Tuesday Dec 12

kumin.jpg Maxine Kumin's 17th poetry collection, forthcoming in the spring of 2010, is Where I Live: New and Selected Poems 1990-2010. Her awards include the Pulitzer and Ruth Lilly Poetry Prizes, the Poets’ Prize, and the Harvard Arts and Robert Frost Medals. A former US poet laureate, she and her husband live on a farm in New Hampshire. “Lore” first appeared in The Great River Review, and “The Winking Vulva” first appeared in The Alaska Quarterly Review.  
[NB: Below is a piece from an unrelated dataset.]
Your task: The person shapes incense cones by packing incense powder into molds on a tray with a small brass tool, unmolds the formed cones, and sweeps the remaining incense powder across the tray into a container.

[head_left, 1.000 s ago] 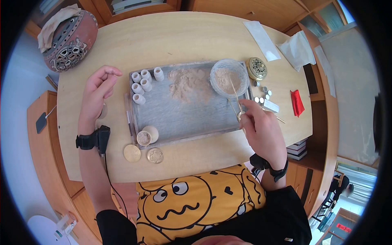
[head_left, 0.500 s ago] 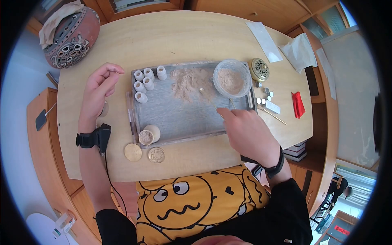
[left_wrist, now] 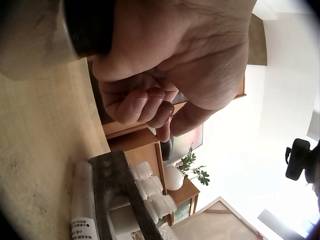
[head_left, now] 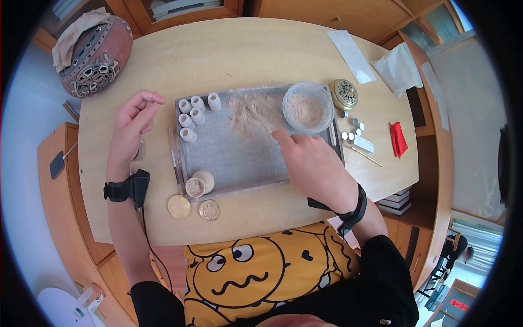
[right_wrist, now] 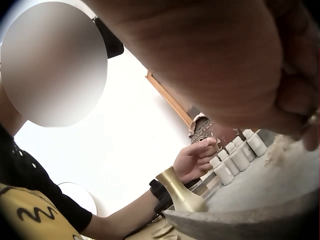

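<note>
My right hand (head_left: 318, 169) pinches a thin gold-coloured long-handled spoon (head_left: 263, 123) over the grey tray (head_left: 234, 163). The spoon's far end reaches into the loose beige powder (head_left: 238, 121) heaped at the tray's back. To the right of the heap, a clear bowl (head_left: 329, 115) holds more powder. My left hand (head_left: 133, 122) stays beside the tray's left edge, its fingers loosely curled around nothing; the left wrist view shows the bent fingers (left_wrist: 134, 105). Several small white bottles (head_left: 197, 116), without caps, stand in the tray's back left corner.
A gold vase-shaped vessel (right_wrist: 180, 192) stands at the tray's front left corner, two round gold discs (head_left: 178, 206) before it. Right of the tray are a pierced brass lid (head_left: 345, 94), small caps and a red pouch (head_left: 398, 139). A large pierced pot (head_left: 101, 57) sits back left.
My right hand has moved left from the bowl, bringing the spoon from the powder in the bowl to the heap on the tray. The left hand has hardly moved.
</note>
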`<state>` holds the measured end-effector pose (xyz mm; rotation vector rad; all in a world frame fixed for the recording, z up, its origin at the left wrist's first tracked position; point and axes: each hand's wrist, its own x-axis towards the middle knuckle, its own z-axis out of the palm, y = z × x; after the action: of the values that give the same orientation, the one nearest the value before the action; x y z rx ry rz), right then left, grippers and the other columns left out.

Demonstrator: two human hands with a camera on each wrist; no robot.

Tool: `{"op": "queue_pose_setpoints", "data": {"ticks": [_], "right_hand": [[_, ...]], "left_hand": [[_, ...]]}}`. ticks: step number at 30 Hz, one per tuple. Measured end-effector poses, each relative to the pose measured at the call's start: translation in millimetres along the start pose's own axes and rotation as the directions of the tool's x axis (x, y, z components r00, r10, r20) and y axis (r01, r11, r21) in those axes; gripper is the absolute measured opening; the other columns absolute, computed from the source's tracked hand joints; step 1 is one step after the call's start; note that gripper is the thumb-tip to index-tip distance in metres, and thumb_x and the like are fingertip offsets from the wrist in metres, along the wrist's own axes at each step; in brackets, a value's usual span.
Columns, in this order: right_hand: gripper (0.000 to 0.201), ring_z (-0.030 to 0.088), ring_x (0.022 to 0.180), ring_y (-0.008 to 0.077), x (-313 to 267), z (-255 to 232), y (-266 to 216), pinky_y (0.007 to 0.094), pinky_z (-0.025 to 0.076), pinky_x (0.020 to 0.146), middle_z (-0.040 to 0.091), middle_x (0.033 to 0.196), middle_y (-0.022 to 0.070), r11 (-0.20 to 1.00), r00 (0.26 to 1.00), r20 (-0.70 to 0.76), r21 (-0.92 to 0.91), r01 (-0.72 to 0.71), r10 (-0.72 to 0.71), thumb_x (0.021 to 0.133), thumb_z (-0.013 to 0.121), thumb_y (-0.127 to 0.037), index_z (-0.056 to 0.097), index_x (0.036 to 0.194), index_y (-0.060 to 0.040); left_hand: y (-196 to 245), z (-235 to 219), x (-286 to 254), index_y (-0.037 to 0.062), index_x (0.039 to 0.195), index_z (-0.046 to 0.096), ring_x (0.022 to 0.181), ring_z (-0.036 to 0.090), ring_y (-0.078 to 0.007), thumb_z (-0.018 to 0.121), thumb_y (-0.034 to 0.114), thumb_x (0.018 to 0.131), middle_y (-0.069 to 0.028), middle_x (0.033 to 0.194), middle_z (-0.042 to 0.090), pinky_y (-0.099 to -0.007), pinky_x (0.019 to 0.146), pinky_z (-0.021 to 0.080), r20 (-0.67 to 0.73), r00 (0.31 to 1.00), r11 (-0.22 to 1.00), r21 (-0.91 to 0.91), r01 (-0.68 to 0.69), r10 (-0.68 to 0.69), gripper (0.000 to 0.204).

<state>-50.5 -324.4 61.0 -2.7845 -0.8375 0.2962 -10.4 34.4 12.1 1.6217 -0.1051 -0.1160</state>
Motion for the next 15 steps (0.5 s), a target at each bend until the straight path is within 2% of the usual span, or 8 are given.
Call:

                                                     ---------
 
 
Lore
 
 
In an illustrated text
on trees I learn
that the average blue jay collects
more than
four thousand acorns
over the autumn in its
expanding esophogeal chamber
but forgets
the locus of three
out of four, a figure
that saddens me.
Still, it accounts for
the profusion
of red oak seedlings strewn
along the shady place where
the pasture ends
and the forest begins.
 
Who knew the blue jay’s beak
could open wide
enough to take in
the winter’s supplies four
at a peck?
Still, this falls short
of the chipmunk’s stash
thanks to its pouch--
four in each cheek
and one in the mouth.
But what Ph.D. candidate
in ornithology kept track
of acorns all fall
and then lay in wait
winter-long for the bird to recall
one out of four of its store
to crack open and eat?
 
 
 
The Winking Vulva
 
 
When the old broodmare came down with Cushings, an end-
of-life disease, they took in a friend’s
 
retired gelding, thinking to have a companion
for their own midlife gelding when
 
the time came to put her down. The mare sprang
into action, newly young,
 
squatting, crooking and lifting her tail,
squirting urine and winking her vulva, all
 
classic signs of estrus. Although
bewildered, the newcomer seemed to enjoy
 
her slavish attention. What old boy
wouldn’t? But when in the sweltering
 
heat her heat persisted, they worried: something
endocrine amiss, an ovarian tumor?
 
Consulted, the vet only laughed, good for her!
At last the inviting vulva gave
 
up its vigorous winking, the two big guys
lowered their heads side by side to graze.
 
Between them, regally in charge, the mare
till yellow leaves do hang and bid no more.